Pavex's dependency injection system is powerful, but it's not perfect.
Due to the technology we're using under the hood, there are some limitations you need to be aware of.

Trait bounds are ignored

Pavex ignores trait bounds on generic parameters.

/// A generic parameter with a trait bound.
pub fn with_bound<T>(input: T) -> Output<T> 
    where T: Debug
{
    // [...]
}

/// A generic parameter without a trait bound.
pub fn without_bound<T>(input: T) -> Output<T> {
    // [...]
}

From Pavex's perspective, with_bound and without_bound are equivalent: they take T as input parameter and return Output<T>.

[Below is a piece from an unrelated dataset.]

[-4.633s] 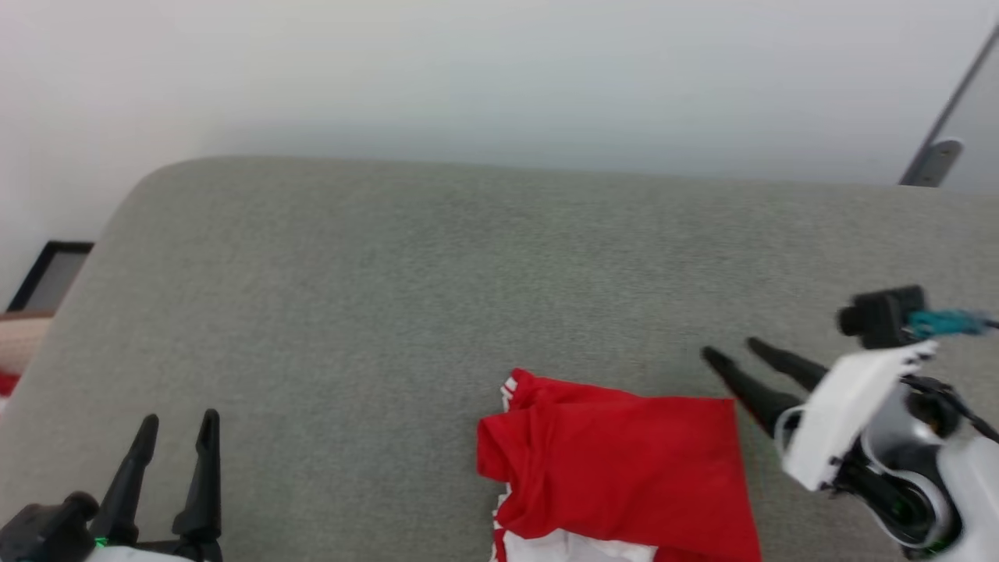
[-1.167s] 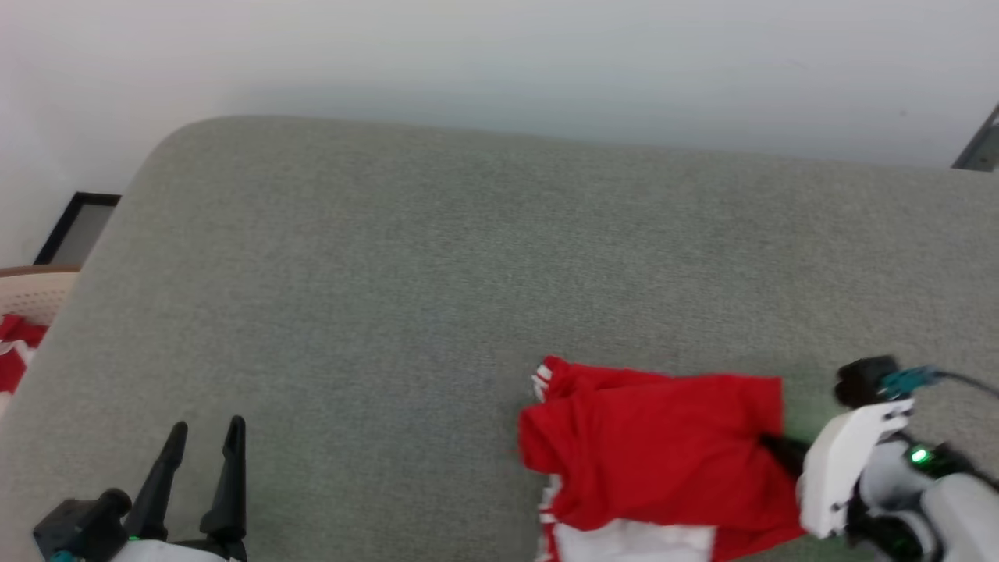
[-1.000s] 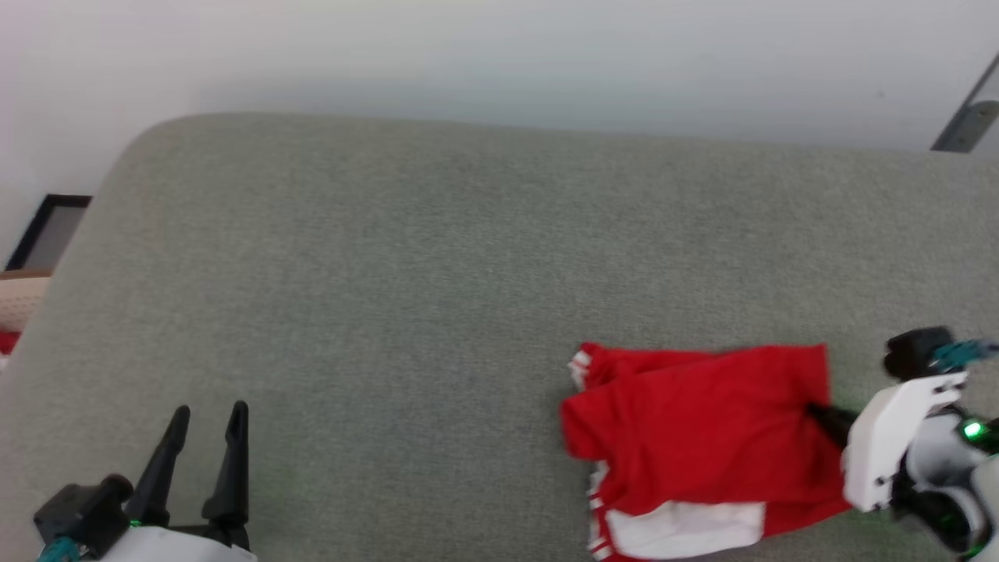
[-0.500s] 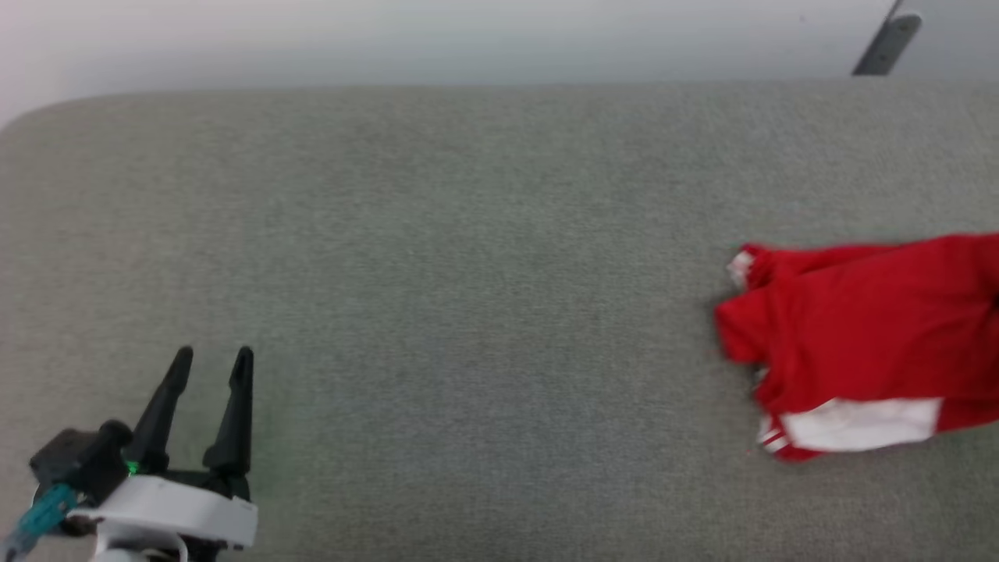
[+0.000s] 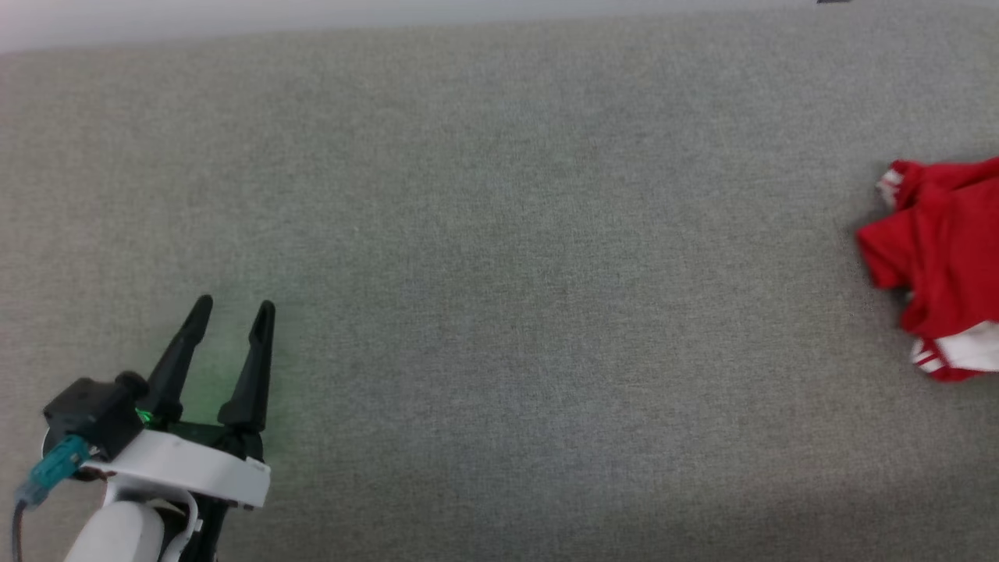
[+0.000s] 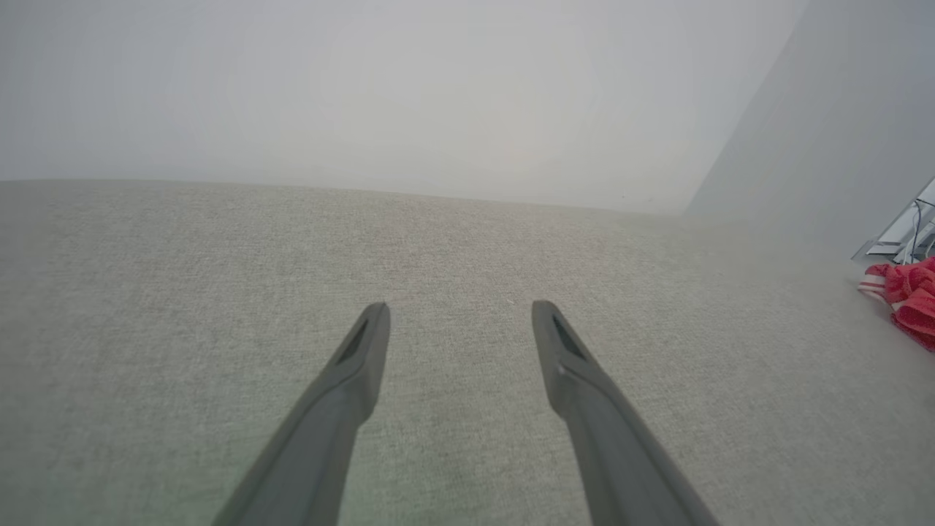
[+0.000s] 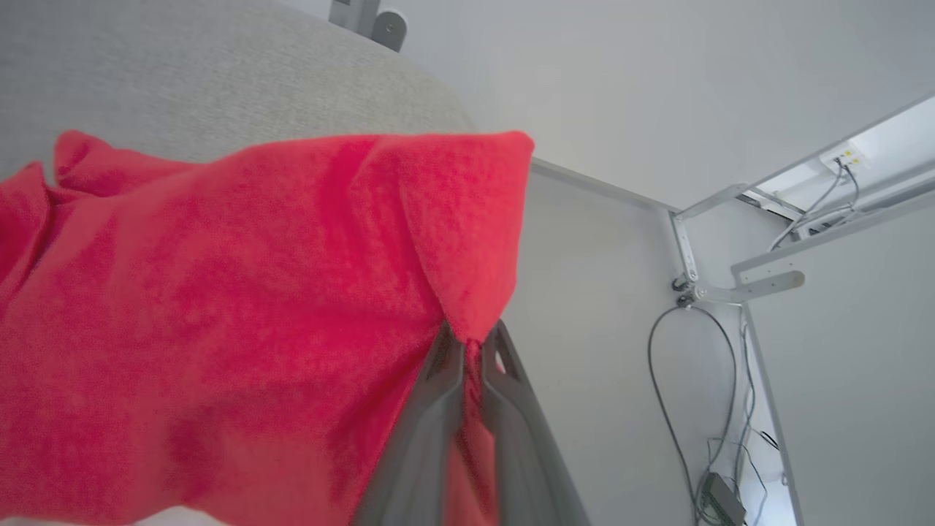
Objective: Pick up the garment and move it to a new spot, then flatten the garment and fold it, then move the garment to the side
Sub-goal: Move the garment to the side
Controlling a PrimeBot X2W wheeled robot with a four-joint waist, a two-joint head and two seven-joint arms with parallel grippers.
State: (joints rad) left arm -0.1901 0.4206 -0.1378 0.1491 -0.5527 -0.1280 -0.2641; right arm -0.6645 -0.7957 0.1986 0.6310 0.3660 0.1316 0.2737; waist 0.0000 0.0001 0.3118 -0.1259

As a consequence, Pavex won't detect any errors related to trait bounds in the code-generation phase. Those errors will be picked up by the Rust compiler when it tries to compile the generated code.

Naked generics

A generic parameter is naked if it appears, as is, in the function signature of a constructor.

/// A naked generic output parameter.
pub fn naked_output<T>(/* ... */) -> T {
    // [...]
}

From Pavex's perspective, naked_output is a universal constructor: it can build any type. It will therefore reject the constructor with an error message at compile time.

You can have a naked generic input parameter, but only if it's also an output-driven generic parameter.
There is no ambiguity in that case: Pavex determines the concrete type of the input parameter from the output type of the constructor.

/// A naked output-driven parameter.
pub fn wrapper<T>(t: T) -> Custom<T> {
    // [...]
}

You can't have a naked generic input parameter that is input-driven.

/// A naked input-driven parameter.
pub fn naked_input<T: DatabaseService>(t: T) -> QueryResult {
    // [...]
}

Pavex can't reason about trait bounds, therefore it isn't smart enough to determine the concrete type of the input parameter based on the bounds you've specified.